§ WORK REQUEST: Could you report every line from the entries that includes the word "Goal"?
____
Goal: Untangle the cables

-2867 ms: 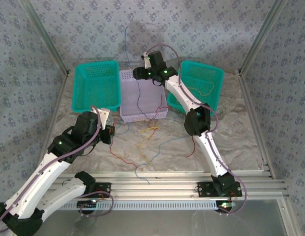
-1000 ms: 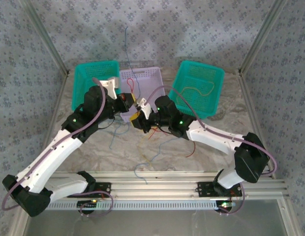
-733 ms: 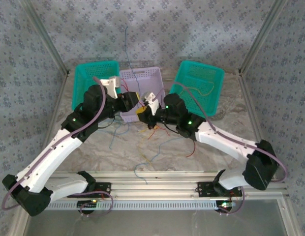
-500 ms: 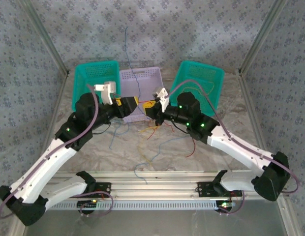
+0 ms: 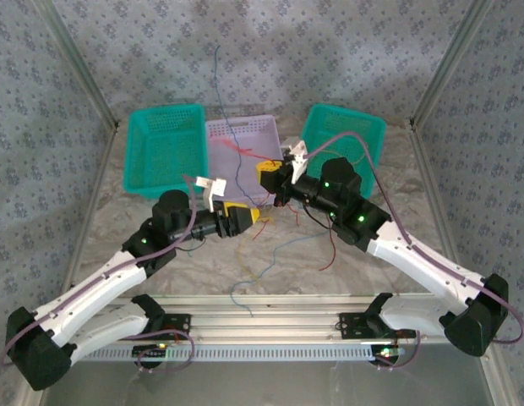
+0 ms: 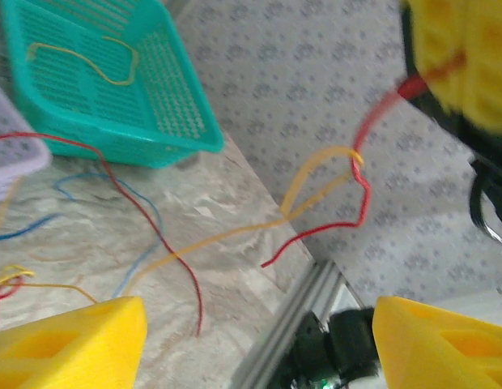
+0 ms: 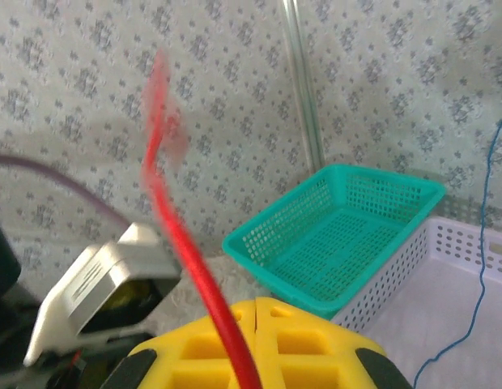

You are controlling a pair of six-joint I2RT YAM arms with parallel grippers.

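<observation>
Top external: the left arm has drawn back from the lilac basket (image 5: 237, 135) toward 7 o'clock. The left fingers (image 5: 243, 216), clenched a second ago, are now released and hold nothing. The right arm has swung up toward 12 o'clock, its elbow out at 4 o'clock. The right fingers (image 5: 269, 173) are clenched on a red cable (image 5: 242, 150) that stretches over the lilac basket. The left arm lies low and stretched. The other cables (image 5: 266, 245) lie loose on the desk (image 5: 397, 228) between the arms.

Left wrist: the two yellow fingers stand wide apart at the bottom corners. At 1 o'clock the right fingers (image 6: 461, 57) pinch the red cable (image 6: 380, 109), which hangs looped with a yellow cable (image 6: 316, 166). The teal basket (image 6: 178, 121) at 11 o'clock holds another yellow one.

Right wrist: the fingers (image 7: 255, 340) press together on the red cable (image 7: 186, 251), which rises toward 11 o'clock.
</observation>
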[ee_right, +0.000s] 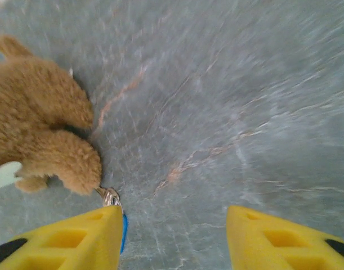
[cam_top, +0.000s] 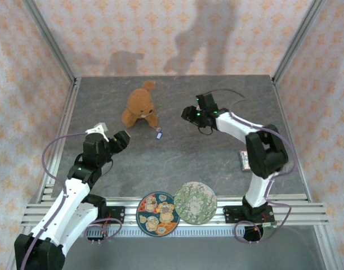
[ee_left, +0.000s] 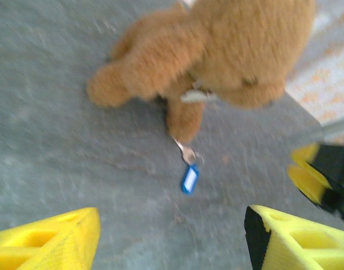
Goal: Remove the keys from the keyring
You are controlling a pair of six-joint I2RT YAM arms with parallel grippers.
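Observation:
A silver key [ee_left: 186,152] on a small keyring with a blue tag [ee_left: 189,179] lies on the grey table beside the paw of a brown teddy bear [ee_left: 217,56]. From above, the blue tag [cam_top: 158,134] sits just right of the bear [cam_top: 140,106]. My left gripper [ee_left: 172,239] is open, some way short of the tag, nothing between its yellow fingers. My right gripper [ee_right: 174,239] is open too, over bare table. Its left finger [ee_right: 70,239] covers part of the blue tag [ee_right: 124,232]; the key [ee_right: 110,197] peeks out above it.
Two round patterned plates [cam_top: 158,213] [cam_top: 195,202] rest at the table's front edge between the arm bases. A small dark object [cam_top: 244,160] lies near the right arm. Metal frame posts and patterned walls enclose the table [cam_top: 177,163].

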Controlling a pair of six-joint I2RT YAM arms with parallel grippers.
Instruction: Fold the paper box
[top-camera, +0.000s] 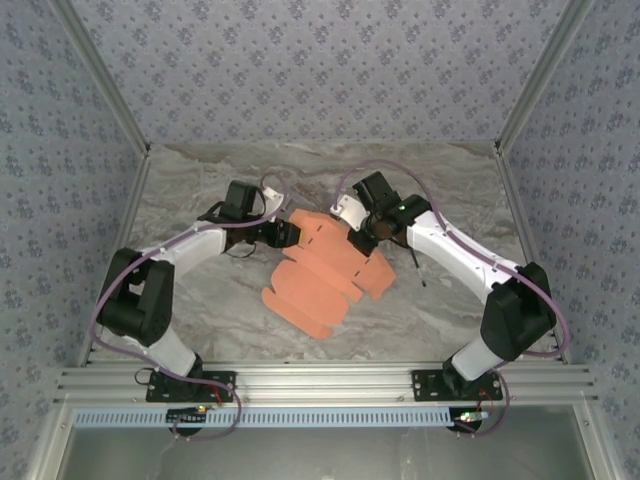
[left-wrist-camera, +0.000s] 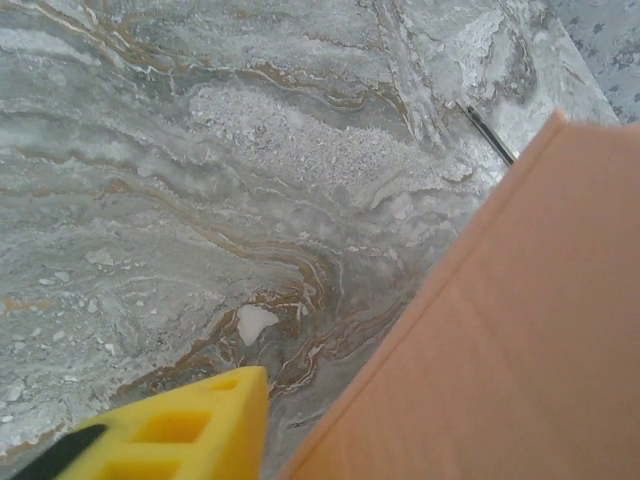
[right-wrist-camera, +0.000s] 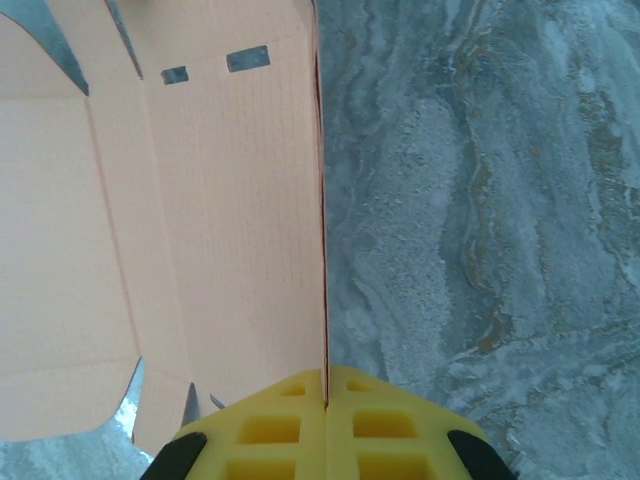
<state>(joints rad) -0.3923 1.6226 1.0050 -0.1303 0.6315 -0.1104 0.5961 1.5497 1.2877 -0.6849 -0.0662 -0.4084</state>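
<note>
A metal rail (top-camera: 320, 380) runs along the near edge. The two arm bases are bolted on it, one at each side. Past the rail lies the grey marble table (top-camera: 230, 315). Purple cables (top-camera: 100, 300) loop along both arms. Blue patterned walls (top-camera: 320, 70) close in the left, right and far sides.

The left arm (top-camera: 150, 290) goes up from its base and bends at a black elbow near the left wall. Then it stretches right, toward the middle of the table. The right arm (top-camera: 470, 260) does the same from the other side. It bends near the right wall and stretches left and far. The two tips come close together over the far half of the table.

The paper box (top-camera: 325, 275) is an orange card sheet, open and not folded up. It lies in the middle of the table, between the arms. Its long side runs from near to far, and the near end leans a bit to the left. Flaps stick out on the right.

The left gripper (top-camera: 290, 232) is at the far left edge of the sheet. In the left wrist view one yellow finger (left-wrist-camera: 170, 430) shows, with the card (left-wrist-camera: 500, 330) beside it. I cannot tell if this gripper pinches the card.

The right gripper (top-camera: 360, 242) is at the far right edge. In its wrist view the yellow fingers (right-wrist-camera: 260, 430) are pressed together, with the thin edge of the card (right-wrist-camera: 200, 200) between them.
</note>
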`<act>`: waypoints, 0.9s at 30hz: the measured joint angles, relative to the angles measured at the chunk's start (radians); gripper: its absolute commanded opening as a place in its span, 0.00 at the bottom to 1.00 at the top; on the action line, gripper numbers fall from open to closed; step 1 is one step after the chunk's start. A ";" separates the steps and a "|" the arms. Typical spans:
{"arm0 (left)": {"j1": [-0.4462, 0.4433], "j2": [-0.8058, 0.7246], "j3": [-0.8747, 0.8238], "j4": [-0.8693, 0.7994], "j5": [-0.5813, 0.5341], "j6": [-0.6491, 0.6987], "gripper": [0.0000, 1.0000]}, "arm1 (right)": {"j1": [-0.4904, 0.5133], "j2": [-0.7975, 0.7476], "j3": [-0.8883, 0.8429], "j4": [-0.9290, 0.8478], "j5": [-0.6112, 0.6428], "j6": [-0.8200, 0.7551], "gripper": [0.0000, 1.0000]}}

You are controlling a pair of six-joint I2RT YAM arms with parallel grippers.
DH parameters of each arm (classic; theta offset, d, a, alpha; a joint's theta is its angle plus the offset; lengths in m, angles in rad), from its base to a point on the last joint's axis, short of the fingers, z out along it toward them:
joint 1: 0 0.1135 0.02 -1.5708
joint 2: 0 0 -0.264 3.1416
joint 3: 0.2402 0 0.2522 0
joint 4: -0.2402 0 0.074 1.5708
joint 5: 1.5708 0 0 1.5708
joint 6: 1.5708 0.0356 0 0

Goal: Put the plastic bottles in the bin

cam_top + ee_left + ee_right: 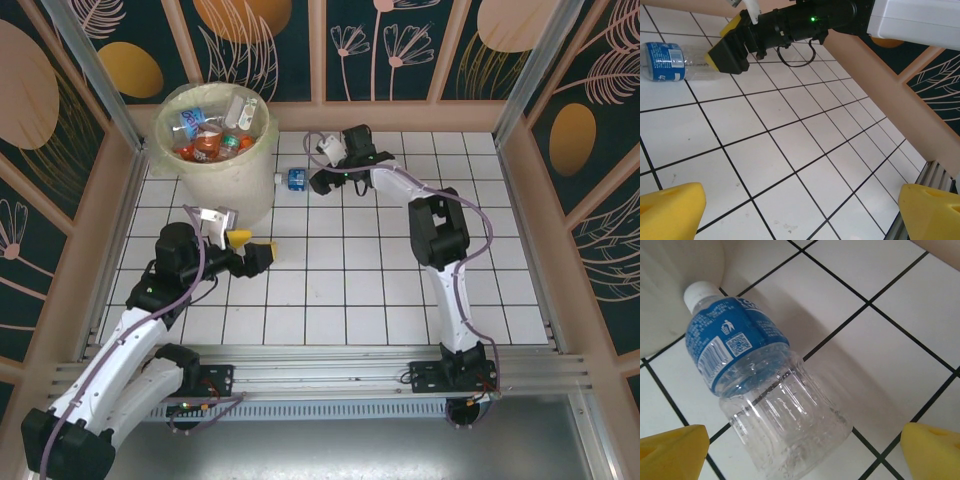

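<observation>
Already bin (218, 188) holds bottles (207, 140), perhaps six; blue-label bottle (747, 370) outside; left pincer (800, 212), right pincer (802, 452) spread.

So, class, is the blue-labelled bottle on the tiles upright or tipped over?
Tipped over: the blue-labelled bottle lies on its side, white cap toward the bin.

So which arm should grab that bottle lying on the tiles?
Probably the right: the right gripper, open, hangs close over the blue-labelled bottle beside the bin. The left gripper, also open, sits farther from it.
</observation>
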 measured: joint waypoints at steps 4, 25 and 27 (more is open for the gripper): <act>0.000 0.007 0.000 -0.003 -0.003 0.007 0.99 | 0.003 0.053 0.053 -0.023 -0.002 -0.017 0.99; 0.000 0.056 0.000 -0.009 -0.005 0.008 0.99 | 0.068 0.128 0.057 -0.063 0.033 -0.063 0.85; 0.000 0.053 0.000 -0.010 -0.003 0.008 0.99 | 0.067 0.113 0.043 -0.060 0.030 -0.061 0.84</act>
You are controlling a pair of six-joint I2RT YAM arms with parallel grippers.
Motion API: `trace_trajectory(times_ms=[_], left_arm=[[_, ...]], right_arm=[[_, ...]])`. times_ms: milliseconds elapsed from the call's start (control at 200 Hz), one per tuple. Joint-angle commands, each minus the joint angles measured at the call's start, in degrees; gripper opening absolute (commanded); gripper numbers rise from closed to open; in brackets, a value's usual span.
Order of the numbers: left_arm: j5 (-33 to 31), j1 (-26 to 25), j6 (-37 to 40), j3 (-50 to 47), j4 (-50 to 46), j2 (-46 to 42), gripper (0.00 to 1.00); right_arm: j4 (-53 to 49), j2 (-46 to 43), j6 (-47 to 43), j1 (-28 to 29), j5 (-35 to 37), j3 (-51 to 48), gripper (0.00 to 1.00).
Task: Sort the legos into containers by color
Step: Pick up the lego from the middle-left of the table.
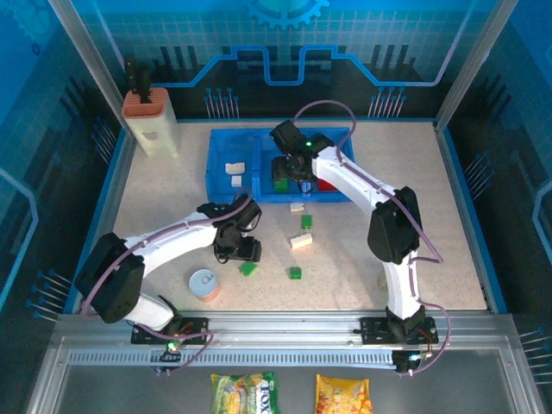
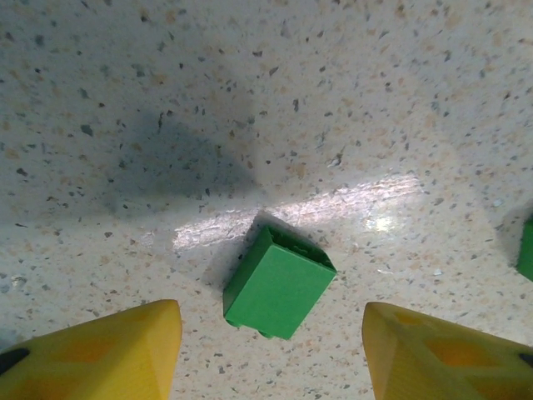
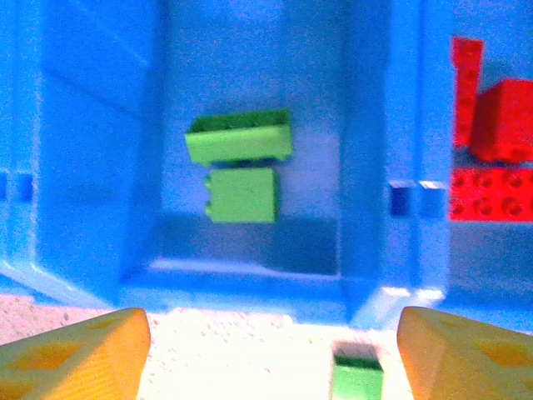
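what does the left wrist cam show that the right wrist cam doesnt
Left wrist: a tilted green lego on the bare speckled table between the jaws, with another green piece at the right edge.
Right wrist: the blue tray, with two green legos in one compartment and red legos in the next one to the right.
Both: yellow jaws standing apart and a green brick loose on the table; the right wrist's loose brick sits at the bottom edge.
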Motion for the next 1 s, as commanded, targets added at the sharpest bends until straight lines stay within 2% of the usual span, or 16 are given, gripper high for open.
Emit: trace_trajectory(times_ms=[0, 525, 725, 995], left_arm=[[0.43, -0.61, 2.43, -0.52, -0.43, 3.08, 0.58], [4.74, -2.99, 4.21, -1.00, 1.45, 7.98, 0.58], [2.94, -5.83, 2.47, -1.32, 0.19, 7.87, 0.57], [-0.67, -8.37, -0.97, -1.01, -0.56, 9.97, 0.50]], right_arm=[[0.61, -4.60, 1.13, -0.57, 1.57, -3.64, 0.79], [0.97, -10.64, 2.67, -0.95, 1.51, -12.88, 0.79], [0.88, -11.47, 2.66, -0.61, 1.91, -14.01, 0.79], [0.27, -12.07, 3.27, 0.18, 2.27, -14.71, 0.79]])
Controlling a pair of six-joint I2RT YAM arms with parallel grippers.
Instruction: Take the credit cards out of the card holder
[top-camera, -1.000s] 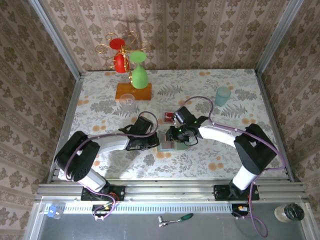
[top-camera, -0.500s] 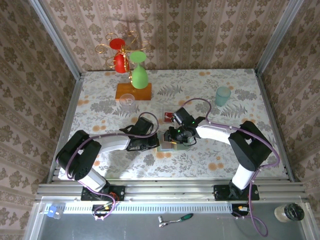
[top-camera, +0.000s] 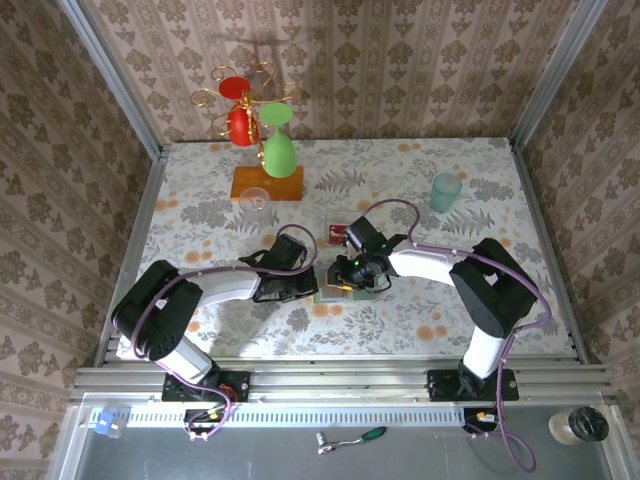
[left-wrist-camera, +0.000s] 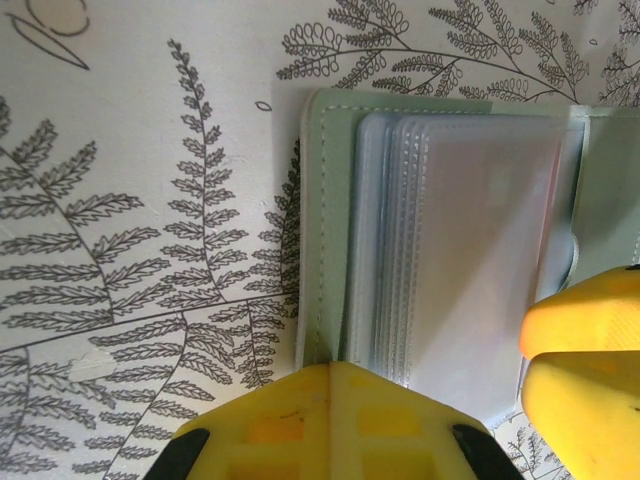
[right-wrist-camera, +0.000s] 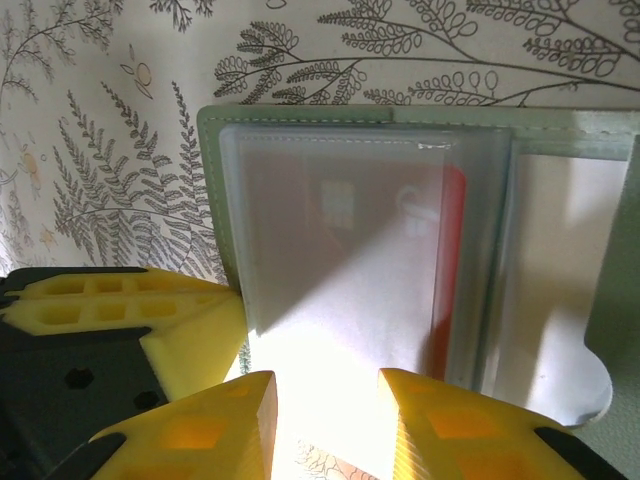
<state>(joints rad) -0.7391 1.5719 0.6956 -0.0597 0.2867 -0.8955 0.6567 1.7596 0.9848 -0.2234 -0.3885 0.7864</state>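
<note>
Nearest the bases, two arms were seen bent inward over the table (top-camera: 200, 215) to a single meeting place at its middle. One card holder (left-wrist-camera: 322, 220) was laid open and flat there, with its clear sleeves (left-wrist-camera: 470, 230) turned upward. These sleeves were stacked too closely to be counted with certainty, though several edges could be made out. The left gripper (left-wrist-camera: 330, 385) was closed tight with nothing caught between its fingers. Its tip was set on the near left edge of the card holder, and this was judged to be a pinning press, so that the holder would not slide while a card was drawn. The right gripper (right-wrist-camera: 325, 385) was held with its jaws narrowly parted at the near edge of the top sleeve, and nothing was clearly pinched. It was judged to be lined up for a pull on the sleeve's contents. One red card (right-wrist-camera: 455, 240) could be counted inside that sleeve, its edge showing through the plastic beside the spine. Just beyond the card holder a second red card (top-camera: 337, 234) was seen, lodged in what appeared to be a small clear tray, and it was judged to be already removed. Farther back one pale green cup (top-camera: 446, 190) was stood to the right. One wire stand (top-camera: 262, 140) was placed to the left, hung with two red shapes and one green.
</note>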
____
§ RESPONSE:
Goal: Untangle the cables
Goal: Remove the keys from the keyring
Goal: Put the plastic bottles in the bin

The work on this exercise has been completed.